Exercise
Repeat the listing exactly, line by line.

Dataset extract
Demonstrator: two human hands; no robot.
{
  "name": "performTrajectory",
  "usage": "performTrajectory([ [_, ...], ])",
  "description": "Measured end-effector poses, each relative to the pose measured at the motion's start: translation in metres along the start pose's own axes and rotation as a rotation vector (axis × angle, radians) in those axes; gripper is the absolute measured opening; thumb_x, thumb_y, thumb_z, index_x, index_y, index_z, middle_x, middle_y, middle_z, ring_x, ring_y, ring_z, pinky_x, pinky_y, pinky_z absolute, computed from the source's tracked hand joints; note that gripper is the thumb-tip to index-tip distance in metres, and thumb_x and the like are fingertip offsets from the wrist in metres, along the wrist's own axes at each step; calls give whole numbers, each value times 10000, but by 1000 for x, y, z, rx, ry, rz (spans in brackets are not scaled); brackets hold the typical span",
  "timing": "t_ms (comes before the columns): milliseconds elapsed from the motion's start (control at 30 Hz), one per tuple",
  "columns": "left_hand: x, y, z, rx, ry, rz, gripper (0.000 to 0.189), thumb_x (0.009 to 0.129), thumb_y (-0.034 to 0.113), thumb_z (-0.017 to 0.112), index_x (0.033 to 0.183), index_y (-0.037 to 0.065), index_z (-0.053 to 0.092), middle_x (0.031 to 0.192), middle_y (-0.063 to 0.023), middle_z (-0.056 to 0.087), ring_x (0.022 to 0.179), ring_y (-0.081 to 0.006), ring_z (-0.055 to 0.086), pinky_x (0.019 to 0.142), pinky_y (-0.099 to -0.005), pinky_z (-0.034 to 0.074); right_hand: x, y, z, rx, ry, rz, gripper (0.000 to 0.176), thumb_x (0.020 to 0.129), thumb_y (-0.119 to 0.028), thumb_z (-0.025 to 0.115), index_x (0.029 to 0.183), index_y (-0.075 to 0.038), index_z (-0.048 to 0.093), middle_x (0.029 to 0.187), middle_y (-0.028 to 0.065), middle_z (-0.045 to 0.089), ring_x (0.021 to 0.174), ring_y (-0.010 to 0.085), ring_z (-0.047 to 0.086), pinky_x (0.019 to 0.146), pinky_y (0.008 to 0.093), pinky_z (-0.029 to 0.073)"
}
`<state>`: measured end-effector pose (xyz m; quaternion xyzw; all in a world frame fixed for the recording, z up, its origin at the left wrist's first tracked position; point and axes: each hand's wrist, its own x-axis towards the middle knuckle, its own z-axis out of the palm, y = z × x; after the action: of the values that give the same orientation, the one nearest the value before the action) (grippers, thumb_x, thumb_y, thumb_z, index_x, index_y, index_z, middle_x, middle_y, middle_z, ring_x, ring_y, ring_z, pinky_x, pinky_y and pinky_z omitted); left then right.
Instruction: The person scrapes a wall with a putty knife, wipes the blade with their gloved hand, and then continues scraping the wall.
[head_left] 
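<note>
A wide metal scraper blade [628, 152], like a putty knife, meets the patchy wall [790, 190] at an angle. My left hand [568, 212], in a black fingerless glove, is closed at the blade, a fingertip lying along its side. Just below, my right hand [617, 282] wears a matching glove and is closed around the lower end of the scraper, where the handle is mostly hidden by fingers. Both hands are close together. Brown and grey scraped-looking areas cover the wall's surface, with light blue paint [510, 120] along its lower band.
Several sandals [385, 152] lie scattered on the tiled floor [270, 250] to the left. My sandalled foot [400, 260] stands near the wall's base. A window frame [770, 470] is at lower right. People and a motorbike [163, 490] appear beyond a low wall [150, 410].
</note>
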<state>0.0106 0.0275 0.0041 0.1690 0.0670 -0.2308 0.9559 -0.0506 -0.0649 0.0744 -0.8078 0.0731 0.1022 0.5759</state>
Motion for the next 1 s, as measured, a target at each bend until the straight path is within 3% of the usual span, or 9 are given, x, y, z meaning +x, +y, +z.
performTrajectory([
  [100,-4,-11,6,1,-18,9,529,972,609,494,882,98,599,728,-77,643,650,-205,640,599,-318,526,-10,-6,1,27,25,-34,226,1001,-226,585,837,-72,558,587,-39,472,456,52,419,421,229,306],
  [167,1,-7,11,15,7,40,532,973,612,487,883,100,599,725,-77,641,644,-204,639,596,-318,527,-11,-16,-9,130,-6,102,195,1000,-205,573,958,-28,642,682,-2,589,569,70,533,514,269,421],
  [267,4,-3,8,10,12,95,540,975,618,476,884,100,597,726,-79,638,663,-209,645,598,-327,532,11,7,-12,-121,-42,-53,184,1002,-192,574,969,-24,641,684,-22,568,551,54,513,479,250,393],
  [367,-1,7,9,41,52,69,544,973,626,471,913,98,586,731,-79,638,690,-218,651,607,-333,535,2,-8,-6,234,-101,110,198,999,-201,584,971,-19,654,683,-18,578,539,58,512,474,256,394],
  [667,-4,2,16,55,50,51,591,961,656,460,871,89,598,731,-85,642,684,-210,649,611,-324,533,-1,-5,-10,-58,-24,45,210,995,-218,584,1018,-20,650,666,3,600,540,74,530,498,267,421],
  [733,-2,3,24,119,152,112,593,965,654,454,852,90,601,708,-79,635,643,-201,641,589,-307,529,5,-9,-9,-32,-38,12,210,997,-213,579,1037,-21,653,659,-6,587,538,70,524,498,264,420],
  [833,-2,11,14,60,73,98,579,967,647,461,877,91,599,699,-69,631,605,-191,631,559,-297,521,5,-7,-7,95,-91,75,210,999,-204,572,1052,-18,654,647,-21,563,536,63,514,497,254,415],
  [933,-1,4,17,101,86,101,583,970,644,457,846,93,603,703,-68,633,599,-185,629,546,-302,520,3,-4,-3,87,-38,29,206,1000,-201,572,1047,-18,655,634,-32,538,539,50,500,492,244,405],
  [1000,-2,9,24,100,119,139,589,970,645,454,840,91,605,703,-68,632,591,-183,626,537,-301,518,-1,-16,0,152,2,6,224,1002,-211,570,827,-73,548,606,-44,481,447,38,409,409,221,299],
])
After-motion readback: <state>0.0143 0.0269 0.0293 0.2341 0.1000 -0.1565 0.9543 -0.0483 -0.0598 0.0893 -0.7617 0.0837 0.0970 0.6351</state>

Task response
Demonstrator: two human hands; no robot.
{
  "name": "performTrajectory",
  "usage": "performTrajectory([ [_, ...], ])",
  "description": "Measured end-effector poses, each relative to the pose measured at the motion's start: translation in metres along the start pose's own axes and rotation as a rotation vector (axis × angle, radians) in those axes; gripper is the absolute measured opening; thumb_x, thumb_y, thumb_z, index_x, index_y, index_z, middle_x, middle_y, middle_z, ring_x, ring_y, ring_z, pinky_x, pinky_y, pinky_z absolute, computed from the source's tracked hand joints; note that gripper is the thumb-tip to index-tip distance in metres, and thumb_x and the like are fingertip offsets from the wrist in metres, along the wrist's own axes at each step; calls give whole numbers, each value times 10000, but by 1000 for x, y, z, rx, ry, rz (spans in brackets are not scaled); brackets hold the typical span",
  "timing": "t_ms (comes before the columns): milliseconds elapsed from the motion's start (control at 30 Hz), one per tuple",
  "columns": "left_hand: x, y, z, rx, ry, rz, gripper (0.000 to 0.189), thumb_x (0.009 to 0.129), thumb_y (-0.034 to 0.113), thumb_z (-0.017 to 0.112), index_x (0.033 to 0.183), index_y (-0.037 to 0.065), index_z (-0.053 to 0.092), middle_x (0.031 to 0.192), middle_y (-0.063 to 0.023), middle_z (-0.056 to 0.087), ring_x (0.022 to 0.179), ring_y (-0.081 to 0.006), ring_z (-0.055 to 0.086), pinky_x (0.019 to 0.142), pinky_y (-0.099 to -0.005), pinky_z (-0.034 to 0.074); right_hand: x, y, z, rx, ry, rz, gripper (0.000 to 0.176), thumb_x (0.020 to 0.129), thumb_y (-0.119 to 0.028), thumb_z (-0.025 to 0.115), index_x (0.029 to 0.183), index_y (-0.075 to 0.038), index_z (-0.048 to 0.093), middle_x (0.029 to 0.187), middle_y (-0.028 to 0.065), middle_z (-0.045 to 0.089), ring_x (0.021 to 0.174), ring_y (-0.010 to 0.085), ring_z (-0.047 to 0.086), pinky_x (0.019 to 0.146), pinky_y (0.008 to 0.093), pinky_z (-0.029 to 0.073)"
}
`<state>`: measured end-effector pose (xyz m; quaternion xyzw; all in a world frame fixed for the recording, z up, its origin at the left wrist's first tracked position; point and axes: each hand's wrist, its own x-axis towards the middle knuckle, its own z-axis out of the palm, y = z × x; after the action: of the values that give the same orientation, the one nearest the value before the action) (grippers, thumb_x, thumb_y, thumb_z, index_x, index_y, index_z, middle_x, middle_y, middle_z, ring_x, ring_y, ring_z, pinky_x, pinky_y and pinky_z omitted); left then right.
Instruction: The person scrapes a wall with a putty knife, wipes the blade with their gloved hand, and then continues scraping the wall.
[head_left] 
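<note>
A wide metal scraper blade [628, 152], like a putty knife, meets the patchy wall [790, 190] at an angle. My left hand [568, 212], in a black fingerless glove, is closed at the blade, a fingertip lying along its side. Just below, my right hand [617, 282] wears a matching glove and is closed around the lower end of the scraper, where the handle is mostly hidden by fingers. Both hands are close together. Brown and grey scraped-looking areas cover the wall's surface, with light blue paint [510, 120] along its lower band.
Several sandals [385, 152] lie scattered on the tiled floor [270, 250] to the left. My sandalled foot [400, 260] stands near the wall's base. A window frame [770, 470] is at lower right. People and a motorbike [163, 490] appear beyond a low wall [150, 410].
</note>
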<state>0.0106 0.0275 0.0041 0.1690 0.0670 -0.2308 0.9559 -0.0506 -0.0649 0.0744 -0.8078 0.0731 0.1022 0.5759</state>
Motion for the next 1 s, as measured, a target at each bend until the straight path is within 3% of the usual span, or 9 are given, x, y, z meaning +x, +y, +z.
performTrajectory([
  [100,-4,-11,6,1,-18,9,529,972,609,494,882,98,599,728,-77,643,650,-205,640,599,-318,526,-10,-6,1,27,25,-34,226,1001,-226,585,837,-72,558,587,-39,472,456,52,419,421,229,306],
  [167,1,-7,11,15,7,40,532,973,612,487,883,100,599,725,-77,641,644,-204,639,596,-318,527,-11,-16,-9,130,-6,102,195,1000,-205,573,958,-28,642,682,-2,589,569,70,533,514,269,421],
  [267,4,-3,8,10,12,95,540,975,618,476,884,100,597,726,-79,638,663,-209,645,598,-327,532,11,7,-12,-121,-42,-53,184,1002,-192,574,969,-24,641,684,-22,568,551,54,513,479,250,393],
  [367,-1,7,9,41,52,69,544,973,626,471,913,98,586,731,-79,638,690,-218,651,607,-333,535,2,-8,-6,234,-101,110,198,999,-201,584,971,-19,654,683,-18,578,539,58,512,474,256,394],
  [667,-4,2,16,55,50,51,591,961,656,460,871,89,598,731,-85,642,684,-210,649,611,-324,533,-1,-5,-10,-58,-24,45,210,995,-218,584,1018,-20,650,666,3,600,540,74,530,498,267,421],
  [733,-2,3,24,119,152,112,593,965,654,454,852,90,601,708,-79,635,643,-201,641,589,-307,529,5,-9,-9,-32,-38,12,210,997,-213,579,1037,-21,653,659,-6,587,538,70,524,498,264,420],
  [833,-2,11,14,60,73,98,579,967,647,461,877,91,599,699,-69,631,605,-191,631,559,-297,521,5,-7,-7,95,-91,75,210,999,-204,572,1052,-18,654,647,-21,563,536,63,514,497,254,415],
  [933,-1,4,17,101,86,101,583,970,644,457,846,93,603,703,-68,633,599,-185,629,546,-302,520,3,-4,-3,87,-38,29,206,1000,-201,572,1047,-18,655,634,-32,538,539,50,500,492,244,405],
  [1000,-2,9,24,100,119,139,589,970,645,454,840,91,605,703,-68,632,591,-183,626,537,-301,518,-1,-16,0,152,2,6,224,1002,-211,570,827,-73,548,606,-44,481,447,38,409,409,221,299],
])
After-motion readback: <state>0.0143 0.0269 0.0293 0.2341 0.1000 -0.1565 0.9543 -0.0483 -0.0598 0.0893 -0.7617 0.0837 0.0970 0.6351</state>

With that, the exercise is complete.